_Directions_: Would you please repeat exactly the entries below, starting at the line with "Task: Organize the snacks" and ending at the line with "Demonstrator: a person", and nothing outside that range? Leave out the pictures.

Extracted records
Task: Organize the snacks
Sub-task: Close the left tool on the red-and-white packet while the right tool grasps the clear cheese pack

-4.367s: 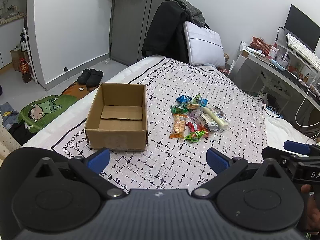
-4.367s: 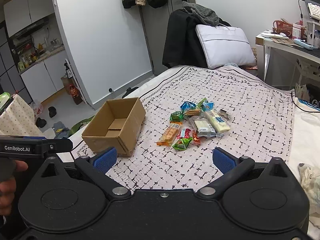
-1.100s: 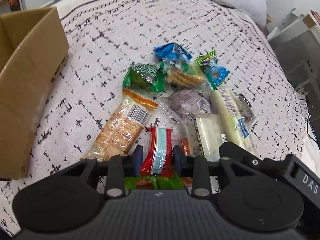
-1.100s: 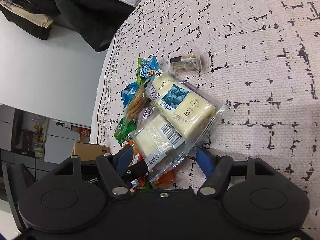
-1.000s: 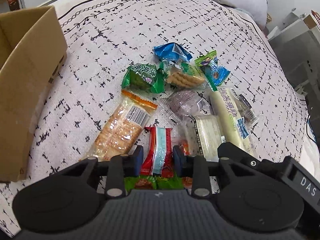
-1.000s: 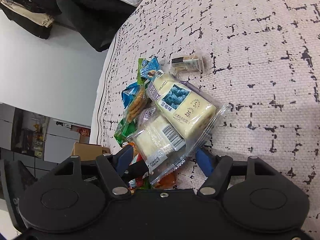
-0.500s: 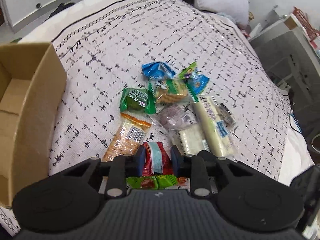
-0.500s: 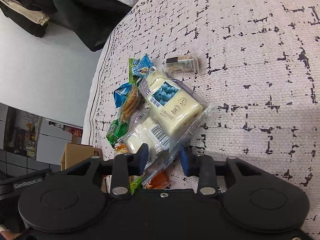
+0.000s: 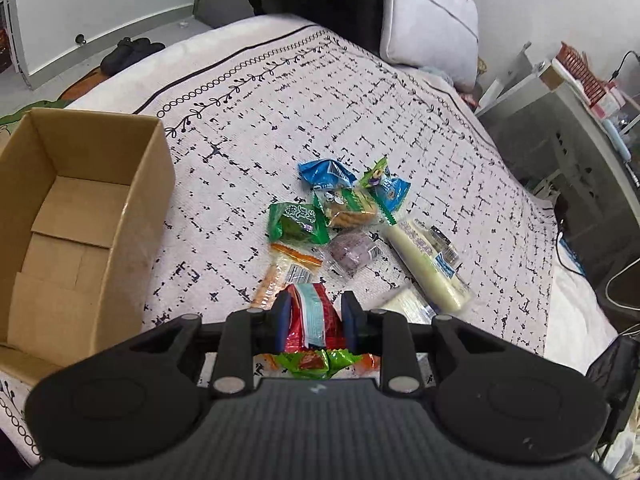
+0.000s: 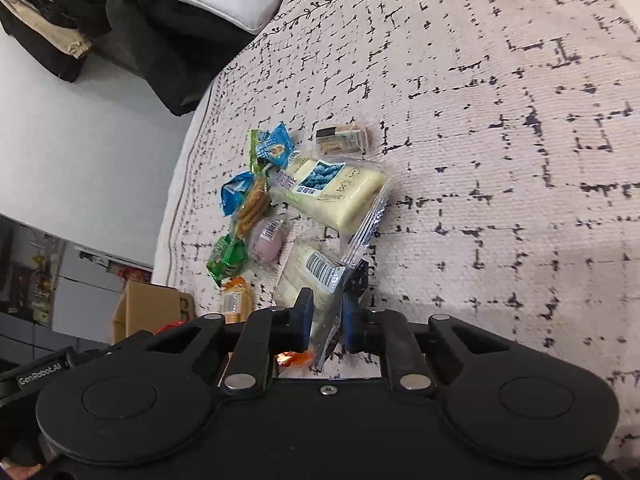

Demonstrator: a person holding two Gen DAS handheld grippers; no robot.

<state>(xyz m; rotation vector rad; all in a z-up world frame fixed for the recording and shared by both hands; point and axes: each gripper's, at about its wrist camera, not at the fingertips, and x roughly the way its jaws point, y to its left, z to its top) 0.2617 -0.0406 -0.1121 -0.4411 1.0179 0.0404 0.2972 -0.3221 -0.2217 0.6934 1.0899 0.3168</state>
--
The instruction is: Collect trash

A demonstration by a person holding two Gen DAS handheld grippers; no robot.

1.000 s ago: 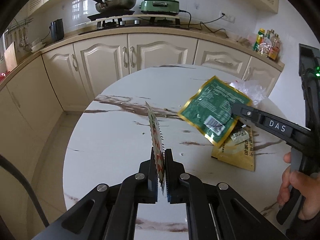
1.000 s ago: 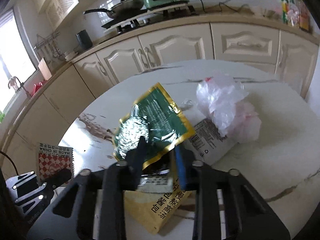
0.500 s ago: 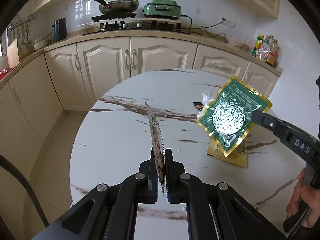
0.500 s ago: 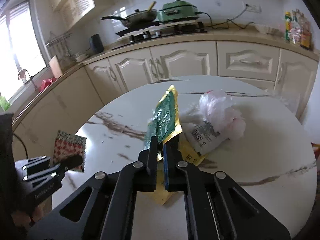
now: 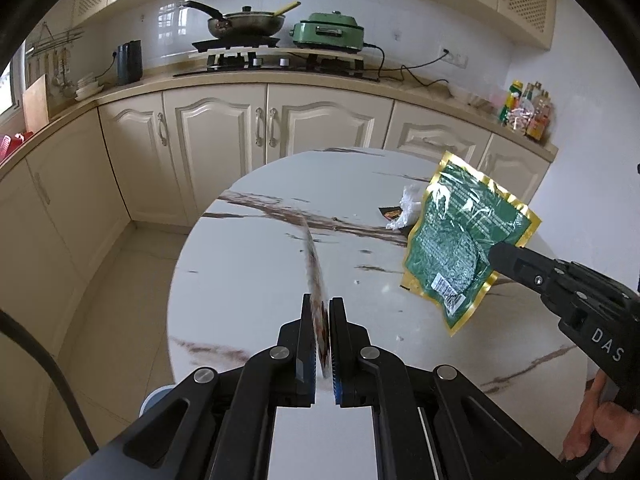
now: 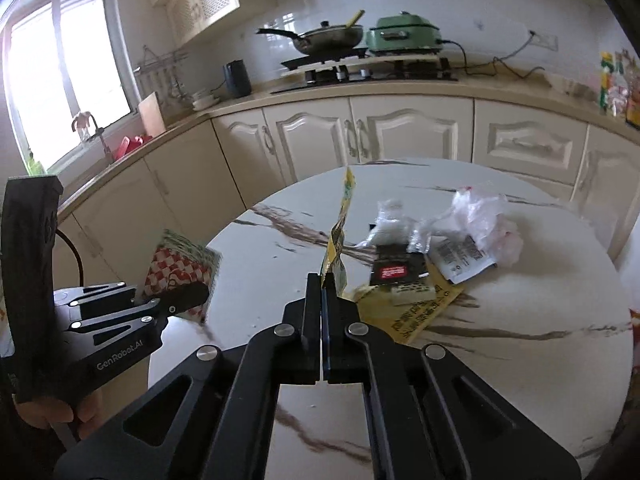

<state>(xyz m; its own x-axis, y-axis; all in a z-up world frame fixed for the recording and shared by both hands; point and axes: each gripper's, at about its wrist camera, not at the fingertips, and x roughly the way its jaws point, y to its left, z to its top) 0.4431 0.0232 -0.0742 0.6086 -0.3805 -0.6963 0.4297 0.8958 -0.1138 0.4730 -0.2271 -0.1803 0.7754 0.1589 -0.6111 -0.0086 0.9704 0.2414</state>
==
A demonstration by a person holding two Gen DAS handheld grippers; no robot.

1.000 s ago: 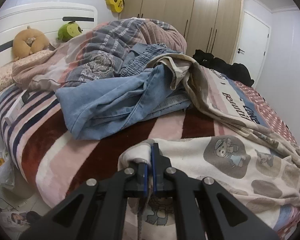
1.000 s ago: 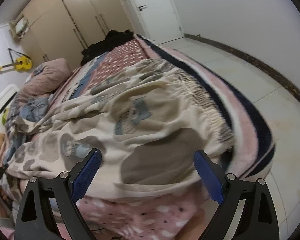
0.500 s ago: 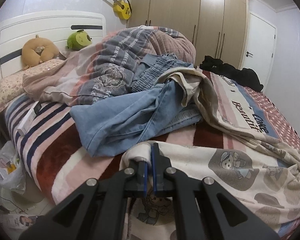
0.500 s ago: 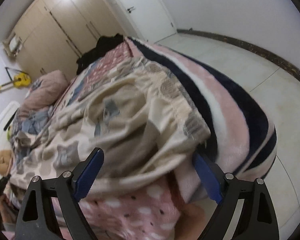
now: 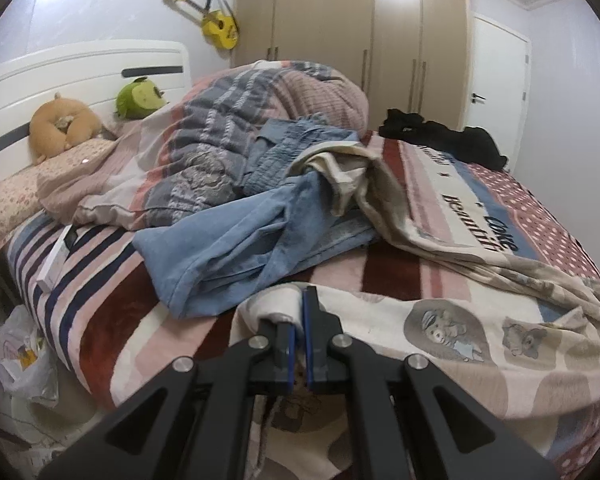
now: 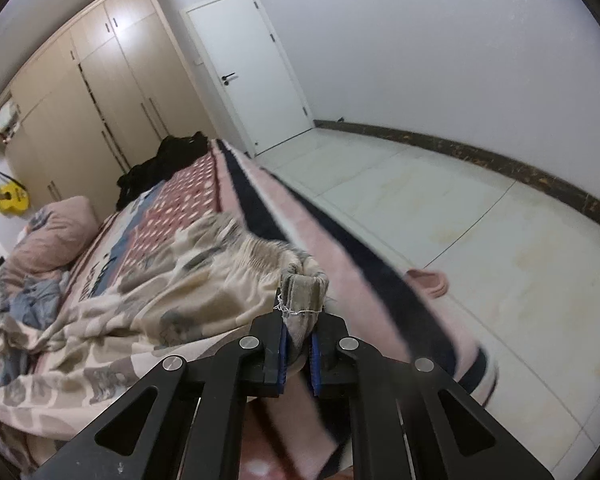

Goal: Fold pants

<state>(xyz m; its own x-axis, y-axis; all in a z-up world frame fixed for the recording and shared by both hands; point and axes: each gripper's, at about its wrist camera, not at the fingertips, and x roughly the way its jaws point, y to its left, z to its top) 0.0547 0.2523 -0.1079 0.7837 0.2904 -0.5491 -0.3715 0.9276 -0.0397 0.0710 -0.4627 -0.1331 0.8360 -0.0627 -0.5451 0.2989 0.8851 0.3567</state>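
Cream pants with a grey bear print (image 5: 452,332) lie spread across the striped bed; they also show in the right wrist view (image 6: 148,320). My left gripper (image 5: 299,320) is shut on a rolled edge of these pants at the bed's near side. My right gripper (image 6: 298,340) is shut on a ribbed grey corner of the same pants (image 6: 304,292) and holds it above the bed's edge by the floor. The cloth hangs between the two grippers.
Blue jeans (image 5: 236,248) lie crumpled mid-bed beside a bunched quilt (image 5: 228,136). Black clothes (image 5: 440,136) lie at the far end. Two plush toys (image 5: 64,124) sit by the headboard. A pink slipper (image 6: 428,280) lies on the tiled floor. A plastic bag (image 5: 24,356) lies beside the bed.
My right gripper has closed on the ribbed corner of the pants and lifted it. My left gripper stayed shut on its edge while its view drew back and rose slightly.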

_Result for this task_:
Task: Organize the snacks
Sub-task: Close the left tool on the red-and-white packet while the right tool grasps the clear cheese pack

-4.367s: 
-4.367s: 
-1.100s: 
-1.100s: 
-1.000s: 
-1.000s: 
-0.500s: 
-0.500s: 
+0.000s: 
+0.000s: 

Demonstrator: a person holding two Gen DAS handheld grippers; no robot.

What is written here forms the complete answer.